**ABOUT THIS TASK:**
Filter the entries beneath this task, copying only the lines that hold the word "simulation".

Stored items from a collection
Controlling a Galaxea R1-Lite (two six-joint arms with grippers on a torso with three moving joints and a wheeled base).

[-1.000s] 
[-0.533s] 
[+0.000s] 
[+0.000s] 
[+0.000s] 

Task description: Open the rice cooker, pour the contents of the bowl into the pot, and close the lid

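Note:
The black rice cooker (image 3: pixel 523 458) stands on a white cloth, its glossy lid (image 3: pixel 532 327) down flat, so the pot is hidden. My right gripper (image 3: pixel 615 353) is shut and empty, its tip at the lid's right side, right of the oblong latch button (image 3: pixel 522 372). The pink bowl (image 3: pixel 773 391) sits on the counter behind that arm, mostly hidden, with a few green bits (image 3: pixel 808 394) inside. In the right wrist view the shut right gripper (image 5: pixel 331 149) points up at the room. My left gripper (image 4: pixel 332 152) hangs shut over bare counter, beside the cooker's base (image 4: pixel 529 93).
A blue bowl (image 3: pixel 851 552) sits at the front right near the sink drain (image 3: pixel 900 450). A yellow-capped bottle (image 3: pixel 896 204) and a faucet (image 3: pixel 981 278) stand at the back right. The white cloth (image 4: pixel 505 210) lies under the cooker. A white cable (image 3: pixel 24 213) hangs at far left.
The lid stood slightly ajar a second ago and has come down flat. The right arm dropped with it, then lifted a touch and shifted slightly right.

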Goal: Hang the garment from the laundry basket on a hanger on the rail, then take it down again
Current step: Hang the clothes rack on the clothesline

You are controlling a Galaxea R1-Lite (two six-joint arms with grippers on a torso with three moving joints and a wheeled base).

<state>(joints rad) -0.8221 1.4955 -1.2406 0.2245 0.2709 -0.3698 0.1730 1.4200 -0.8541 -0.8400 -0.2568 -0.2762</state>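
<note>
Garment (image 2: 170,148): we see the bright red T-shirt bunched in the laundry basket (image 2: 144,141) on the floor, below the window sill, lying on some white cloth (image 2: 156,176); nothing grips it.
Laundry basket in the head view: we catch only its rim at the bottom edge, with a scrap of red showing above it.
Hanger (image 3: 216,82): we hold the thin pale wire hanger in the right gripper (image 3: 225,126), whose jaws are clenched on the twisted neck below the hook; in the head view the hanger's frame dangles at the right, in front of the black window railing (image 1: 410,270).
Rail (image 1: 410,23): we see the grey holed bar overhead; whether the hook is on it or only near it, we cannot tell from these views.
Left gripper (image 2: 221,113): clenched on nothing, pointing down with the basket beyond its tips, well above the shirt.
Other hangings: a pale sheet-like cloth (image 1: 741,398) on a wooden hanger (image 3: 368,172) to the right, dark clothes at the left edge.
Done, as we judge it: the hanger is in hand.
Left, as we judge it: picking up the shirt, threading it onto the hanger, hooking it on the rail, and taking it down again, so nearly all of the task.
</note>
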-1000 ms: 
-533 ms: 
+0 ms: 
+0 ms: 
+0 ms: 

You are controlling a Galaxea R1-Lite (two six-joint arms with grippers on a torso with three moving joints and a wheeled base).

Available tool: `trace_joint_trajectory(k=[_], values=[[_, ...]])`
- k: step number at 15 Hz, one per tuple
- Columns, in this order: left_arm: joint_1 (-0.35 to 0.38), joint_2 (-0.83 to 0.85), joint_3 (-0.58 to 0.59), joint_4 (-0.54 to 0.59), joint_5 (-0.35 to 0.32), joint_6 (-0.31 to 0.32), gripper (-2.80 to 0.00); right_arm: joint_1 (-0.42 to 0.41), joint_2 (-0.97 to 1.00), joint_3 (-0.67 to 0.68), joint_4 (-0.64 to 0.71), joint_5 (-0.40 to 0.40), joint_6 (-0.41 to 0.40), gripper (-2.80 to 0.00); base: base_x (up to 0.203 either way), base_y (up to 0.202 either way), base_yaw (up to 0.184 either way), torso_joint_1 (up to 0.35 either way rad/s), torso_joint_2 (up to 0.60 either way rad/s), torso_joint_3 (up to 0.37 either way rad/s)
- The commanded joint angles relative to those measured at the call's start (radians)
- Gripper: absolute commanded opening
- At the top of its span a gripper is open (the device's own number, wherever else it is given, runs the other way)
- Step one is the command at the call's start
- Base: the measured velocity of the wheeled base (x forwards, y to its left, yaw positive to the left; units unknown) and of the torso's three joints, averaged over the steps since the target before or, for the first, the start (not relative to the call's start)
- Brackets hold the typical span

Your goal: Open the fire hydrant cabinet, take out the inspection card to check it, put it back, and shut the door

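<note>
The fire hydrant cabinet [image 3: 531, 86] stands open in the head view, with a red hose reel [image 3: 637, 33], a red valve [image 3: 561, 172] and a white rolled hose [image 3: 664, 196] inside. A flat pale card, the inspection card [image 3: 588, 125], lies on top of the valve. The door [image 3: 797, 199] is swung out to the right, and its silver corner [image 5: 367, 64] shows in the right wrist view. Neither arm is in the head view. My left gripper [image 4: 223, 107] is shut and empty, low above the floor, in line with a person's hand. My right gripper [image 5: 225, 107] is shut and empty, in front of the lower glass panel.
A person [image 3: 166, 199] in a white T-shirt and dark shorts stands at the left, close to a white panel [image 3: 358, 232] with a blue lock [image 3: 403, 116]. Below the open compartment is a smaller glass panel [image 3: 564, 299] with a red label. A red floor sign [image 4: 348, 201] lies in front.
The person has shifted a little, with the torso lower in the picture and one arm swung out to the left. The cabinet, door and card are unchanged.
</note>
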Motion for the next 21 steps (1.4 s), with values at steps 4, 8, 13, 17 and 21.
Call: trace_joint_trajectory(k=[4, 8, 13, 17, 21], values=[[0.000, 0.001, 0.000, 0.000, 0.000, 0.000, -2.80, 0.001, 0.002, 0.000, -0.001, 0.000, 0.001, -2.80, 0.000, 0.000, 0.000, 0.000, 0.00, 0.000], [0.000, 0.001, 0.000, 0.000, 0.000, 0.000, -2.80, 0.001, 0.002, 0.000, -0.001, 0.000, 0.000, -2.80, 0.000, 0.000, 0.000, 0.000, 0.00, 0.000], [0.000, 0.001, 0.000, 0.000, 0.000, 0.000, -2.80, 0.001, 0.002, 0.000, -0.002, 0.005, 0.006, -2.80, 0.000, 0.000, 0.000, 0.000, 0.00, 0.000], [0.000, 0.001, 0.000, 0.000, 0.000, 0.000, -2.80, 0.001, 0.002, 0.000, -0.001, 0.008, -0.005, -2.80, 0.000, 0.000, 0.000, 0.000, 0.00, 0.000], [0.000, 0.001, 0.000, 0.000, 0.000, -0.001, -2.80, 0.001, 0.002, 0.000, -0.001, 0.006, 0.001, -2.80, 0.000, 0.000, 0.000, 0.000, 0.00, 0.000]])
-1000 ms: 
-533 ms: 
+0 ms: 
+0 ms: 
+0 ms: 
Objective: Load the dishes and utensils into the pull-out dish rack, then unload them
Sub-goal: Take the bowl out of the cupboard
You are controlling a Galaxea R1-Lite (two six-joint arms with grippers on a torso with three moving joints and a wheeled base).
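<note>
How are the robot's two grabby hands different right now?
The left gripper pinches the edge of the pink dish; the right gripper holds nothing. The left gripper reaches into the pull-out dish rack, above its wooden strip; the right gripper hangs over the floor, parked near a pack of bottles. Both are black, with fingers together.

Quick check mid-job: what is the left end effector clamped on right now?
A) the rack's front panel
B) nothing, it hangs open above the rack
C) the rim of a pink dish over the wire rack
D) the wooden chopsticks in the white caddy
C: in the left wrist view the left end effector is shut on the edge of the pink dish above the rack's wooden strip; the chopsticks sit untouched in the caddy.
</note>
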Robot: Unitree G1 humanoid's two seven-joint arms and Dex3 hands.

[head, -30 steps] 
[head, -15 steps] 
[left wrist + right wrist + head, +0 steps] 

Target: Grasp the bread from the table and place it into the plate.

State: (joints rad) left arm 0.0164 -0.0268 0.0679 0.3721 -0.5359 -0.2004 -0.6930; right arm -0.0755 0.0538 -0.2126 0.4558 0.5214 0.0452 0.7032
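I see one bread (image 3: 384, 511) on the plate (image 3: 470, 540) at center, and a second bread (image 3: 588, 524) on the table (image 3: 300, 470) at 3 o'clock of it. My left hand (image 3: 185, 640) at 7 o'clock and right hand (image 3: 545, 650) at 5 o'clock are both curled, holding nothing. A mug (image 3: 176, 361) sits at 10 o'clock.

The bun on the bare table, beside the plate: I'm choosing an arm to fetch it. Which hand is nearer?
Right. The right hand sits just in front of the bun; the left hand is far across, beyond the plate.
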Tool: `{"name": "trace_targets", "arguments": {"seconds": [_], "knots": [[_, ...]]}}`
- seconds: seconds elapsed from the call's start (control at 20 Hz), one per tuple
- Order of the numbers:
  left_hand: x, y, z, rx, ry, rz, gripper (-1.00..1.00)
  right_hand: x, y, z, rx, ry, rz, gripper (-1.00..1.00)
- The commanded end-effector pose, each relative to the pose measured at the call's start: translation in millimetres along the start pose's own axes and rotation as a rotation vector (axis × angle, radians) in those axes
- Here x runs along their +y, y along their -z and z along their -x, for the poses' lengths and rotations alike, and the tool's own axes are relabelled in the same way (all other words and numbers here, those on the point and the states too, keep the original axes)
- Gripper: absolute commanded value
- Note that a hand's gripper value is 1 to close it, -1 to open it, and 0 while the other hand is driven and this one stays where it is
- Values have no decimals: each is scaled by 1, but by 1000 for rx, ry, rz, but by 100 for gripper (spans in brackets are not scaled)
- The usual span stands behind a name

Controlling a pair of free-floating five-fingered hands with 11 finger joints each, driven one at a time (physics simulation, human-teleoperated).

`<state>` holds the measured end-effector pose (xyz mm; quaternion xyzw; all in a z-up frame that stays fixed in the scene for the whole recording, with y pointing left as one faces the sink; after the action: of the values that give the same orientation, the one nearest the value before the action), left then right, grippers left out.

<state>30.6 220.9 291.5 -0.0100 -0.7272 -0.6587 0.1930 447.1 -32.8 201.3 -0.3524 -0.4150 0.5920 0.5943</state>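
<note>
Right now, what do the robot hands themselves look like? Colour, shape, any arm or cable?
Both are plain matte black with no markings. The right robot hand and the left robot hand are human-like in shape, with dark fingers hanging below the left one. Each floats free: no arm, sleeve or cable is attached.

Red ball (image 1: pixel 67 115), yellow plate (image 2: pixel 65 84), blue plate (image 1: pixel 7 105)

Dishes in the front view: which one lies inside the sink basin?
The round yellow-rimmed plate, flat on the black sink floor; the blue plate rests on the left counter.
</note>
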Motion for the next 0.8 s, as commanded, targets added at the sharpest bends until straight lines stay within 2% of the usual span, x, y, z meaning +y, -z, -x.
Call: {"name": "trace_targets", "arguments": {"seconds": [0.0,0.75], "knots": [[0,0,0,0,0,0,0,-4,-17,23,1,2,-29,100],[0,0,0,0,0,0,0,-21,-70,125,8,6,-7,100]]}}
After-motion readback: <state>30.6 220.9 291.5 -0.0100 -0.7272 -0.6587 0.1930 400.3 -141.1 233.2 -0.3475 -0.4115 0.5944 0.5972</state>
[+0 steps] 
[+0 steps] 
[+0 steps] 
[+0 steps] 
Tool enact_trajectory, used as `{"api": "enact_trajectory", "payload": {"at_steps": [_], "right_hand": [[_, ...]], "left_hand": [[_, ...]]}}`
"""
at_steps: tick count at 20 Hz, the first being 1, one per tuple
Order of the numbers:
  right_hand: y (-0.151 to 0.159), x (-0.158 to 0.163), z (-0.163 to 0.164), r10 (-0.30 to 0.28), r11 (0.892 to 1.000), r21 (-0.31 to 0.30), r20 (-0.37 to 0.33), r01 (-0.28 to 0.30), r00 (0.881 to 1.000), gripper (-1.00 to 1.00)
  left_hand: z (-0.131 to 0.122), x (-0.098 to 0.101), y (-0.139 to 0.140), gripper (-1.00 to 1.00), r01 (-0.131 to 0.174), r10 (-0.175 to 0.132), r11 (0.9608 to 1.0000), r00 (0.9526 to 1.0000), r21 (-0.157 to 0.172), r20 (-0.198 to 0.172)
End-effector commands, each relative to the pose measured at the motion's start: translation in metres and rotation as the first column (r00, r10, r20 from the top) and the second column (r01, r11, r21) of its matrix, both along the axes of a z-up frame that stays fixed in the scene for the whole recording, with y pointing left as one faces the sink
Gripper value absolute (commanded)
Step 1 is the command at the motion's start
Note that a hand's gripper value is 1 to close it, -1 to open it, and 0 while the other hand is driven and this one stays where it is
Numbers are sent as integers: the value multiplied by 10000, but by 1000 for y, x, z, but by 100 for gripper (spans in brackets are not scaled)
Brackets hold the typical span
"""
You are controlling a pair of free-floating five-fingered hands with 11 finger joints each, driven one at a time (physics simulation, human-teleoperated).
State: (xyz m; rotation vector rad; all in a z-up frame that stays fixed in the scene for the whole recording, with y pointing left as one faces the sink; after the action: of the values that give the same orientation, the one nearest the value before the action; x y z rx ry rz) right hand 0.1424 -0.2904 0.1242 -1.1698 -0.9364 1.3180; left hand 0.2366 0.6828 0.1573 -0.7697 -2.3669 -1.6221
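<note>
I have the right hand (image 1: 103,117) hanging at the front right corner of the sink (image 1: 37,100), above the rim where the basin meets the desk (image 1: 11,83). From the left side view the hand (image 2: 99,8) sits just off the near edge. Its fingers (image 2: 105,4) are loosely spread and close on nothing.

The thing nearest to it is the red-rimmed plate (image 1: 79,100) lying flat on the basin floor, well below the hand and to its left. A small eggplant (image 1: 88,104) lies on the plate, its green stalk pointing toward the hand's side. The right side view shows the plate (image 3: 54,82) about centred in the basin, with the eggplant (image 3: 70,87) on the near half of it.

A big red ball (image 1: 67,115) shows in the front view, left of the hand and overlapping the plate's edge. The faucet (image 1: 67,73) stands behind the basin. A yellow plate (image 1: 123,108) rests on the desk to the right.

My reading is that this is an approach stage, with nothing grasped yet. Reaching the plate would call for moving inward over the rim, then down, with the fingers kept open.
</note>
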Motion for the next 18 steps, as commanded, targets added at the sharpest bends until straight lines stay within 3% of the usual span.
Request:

**RESPONSE TO THIS EXERCISE:**
Controlling a pair of free-floating five-fingered hands with 11 finger joints each, driven one at a time (physics simulation, human-teleoperated).
You are controlling a pair of free-floating five-fingered hands with 11 finger joints each, driven one at a time (physics simulation, human-teleoperated).

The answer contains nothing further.